# Data excerpt:

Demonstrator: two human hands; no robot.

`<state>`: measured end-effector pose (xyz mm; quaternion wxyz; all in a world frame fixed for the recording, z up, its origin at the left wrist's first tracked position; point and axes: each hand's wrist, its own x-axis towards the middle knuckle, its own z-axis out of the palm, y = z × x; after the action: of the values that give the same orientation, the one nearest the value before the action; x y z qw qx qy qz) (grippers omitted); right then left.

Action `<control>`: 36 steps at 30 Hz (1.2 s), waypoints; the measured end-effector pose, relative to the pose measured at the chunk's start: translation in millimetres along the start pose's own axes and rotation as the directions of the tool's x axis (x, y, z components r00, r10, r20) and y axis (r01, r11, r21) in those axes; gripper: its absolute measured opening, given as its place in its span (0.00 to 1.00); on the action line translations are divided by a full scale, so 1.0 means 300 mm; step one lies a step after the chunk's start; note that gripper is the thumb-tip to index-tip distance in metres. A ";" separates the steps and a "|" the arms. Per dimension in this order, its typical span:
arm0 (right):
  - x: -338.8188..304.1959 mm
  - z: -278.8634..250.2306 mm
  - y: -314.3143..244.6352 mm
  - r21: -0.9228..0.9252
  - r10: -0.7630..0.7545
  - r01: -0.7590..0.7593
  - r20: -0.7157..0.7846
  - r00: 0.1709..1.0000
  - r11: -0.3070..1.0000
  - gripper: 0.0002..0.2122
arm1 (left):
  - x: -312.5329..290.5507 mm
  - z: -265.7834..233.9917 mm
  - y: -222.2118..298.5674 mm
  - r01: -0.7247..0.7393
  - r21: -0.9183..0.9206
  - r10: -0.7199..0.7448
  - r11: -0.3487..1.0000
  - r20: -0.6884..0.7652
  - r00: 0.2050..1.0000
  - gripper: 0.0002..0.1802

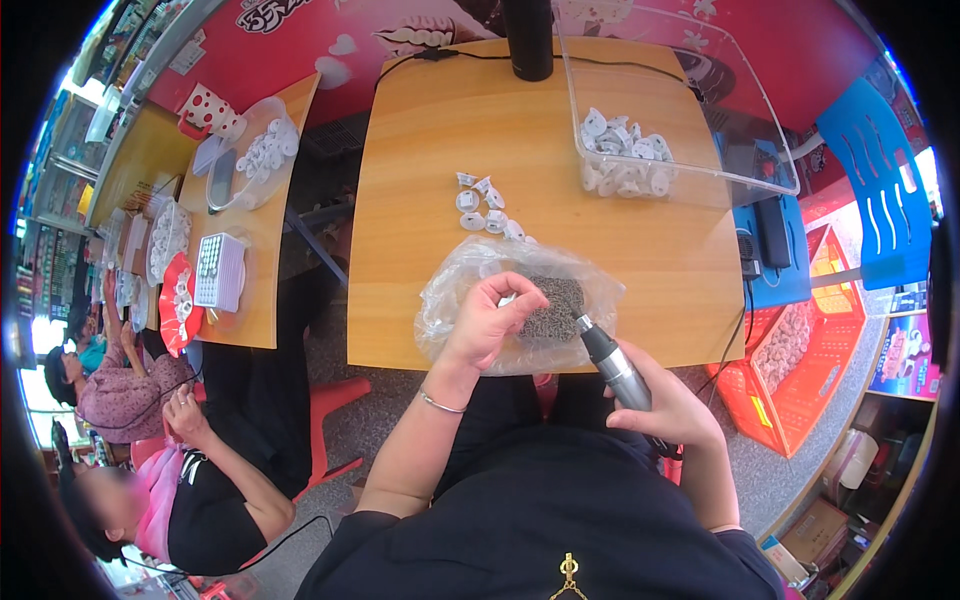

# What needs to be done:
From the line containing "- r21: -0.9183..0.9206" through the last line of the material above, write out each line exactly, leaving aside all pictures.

# Answer box:
  - r21: -0.9183..0.9206
  - r10: -0.7199..0.7448
  - r11: -0.3487..1.0000
  - r20: -0.6884..0.7652
  - r00: 0.2050..1.0000
  - gripper: 0.0002..0.1802

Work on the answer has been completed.